HSBC's local heroes take a global view
HSBC's retail and corporate bank marketing has stressed its prowess as the world's local bank. However, the quest for a much enhanced global investment banking business demands a break from group tradition, one that redeployed and enhanced top management seems intent on implementing.
CHANGE IS IN the air at HSBC's shiny new group head office in Canary Wharf. The Norman Foster designed building is itself a departure from the norm. It might be a conservative HSBC-grey colour inside and out, but it is sufficiently capacious to allow staff from the bank's many different divisions in London to be centralized in one location for the first time. It's also where HSBC is orchestrating a new push into global investment banking.

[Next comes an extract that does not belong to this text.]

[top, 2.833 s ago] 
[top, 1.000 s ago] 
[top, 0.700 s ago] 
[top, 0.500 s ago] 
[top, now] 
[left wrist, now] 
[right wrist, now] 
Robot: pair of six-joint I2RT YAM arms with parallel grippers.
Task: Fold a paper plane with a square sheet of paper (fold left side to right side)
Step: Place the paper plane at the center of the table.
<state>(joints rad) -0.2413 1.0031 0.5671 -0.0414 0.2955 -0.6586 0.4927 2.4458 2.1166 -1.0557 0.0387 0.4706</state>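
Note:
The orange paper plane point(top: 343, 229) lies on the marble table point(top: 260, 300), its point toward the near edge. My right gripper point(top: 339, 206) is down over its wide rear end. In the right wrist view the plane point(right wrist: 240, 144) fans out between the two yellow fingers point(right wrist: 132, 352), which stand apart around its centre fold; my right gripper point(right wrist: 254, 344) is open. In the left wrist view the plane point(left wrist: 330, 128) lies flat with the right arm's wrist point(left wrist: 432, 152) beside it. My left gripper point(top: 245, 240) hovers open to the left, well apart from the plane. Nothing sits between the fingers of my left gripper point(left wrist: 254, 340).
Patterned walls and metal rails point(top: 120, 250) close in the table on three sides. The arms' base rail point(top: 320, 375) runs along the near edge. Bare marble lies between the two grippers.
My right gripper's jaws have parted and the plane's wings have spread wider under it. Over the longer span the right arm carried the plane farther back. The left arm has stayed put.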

It's not the first time that this venerable global corporate and retail banking group has tried to address its long-standing weakness in this area but this latest effort seems more determined and better planned. Stephen Green, the ex-investment banking head, is now chief executive of the group, a strategic plan is in place to integrate the corporate and investment bank and Stuart Gulliver and John Studzinski, the two co-heads Green has appointed to take over from him, have the ability to make things happen - and fast.
It is a significant departure from HSBC's two-centuries-old organizational principles of regionalism and cautious conservatism, frugality and steady organic growth. But whether it can be radical enough to create a successful investment bank while still adhering to these wider group principles is yet to be tested.